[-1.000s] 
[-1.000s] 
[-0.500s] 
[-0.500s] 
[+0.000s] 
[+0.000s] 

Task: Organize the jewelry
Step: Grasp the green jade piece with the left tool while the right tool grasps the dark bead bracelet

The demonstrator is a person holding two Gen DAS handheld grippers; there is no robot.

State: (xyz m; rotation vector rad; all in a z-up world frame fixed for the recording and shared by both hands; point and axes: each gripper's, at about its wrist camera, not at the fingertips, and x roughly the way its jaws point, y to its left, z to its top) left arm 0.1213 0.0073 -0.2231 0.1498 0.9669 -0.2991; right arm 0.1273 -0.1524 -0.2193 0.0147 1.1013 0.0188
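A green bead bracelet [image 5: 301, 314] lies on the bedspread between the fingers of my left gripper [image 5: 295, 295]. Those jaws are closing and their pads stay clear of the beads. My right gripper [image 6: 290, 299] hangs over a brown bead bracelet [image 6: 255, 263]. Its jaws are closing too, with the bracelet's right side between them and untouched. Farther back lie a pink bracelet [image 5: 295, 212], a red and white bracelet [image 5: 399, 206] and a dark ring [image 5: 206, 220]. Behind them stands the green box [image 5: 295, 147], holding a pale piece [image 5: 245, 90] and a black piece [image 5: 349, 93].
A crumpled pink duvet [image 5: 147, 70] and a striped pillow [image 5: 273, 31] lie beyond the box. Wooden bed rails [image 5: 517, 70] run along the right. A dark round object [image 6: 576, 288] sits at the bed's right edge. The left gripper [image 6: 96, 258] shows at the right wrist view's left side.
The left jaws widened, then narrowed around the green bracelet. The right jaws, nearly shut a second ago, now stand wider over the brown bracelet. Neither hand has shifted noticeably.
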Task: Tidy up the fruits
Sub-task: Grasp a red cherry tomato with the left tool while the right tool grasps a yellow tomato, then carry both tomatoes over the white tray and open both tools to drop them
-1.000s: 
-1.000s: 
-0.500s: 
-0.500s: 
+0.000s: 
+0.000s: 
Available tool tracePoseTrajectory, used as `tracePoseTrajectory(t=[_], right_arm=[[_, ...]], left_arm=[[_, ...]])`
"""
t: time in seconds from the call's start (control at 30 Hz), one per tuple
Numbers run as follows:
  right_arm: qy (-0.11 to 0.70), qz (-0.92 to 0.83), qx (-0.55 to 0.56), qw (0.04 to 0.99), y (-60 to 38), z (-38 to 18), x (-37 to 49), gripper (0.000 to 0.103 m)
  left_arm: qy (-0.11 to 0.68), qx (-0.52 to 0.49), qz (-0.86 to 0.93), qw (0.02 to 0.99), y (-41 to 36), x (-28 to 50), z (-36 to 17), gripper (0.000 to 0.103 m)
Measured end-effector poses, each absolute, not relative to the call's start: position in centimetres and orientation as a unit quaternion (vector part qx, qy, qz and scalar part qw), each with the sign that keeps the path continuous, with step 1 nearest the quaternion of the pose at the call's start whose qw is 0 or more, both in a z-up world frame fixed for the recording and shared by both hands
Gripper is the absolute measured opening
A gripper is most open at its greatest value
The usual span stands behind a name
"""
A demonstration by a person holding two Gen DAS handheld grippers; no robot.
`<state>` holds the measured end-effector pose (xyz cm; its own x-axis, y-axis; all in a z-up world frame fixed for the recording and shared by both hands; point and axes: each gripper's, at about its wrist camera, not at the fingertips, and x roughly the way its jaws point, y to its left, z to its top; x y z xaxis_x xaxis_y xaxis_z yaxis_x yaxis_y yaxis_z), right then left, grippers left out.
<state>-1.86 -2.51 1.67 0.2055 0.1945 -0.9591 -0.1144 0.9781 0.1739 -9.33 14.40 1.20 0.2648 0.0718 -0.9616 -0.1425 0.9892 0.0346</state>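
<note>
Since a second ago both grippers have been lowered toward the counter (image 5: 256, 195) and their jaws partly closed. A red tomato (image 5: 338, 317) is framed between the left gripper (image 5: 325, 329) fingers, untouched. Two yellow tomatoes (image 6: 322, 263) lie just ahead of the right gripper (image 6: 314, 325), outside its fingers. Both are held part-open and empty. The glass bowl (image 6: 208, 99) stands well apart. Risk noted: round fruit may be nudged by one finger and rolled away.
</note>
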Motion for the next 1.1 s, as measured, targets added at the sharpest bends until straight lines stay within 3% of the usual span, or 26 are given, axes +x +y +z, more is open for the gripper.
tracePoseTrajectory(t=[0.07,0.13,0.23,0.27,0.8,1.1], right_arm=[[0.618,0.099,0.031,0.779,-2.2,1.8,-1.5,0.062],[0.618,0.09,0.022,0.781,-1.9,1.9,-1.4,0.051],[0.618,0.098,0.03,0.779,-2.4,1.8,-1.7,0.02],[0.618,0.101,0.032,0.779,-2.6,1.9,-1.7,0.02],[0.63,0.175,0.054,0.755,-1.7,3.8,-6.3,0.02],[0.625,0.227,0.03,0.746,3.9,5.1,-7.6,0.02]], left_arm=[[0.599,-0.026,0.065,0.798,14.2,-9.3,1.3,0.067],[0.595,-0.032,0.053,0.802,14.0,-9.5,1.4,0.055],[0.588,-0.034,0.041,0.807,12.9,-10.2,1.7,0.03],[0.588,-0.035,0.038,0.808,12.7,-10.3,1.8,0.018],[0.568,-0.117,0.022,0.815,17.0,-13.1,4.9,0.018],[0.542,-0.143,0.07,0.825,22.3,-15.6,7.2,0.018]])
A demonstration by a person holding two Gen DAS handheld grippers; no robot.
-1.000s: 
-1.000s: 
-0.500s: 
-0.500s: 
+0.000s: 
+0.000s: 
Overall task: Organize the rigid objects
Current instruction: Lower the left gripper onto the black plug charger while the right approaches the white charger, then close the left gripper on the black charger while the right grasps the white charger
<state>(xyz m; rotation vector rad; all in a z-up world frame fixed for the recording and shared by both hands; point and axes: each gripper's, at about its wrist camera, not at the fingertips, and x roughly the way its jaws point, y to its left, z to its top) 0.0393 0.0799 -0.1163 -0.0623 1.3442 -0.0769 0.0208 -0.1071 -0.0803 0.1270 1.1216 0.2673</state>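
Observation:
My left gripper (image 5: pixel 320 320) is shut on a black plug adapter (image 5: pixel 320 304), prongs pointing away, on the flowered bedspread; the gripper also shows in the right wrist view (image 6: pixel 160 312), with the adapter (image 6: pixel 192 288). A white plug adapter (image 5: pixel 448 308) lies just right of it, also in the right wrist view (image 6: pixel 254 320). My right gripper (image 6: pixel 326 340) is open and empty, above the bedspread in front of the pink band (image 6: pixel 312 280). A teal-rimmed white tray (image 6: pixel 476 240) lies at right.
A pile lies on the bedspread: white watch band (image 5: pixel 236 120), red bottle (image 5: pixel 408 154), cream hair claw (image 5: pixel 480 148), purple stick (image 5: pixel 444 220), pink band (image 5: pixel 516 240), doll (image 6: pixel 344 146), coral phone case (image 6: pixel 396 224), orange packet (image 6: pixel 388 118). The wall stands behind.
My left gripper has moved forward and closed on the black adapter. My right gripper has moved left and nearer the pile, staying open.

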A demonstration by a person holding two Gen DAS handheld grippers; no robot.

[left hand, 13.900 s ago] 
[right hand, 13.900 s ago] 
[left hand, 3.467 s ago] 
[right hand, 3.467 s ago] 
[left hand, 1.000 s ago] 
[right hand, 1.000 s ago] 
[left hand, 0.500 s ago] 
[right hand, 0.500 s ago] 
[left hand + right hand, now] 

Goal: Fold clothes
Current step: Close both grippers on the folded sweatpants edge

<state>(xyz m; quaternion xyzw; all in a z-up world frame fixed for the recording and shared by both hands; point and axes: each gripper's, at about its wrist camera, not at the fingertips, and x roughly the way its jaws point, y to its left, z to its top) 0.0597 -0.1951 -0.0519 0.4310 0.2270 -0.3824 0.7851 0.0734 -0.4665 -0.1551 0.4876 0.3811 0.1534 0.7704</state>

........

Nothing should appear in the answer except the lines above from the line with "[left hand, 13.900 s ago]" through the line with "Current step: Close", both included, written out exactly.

[left hand, 13.900 s ago] 
[right hand, 13.900 s ago] 
[left hand, 3.467 s ago] 
[right hand, 3.467 s ago] 
[left hand, 1.000 s ago] 
[right hand, 1.000 s ago] 
[left hand, 0.500 s ago] 
[right hand, 0.500 s ago] 
[left hand + right hand, now] 

Goal: Fold clothes
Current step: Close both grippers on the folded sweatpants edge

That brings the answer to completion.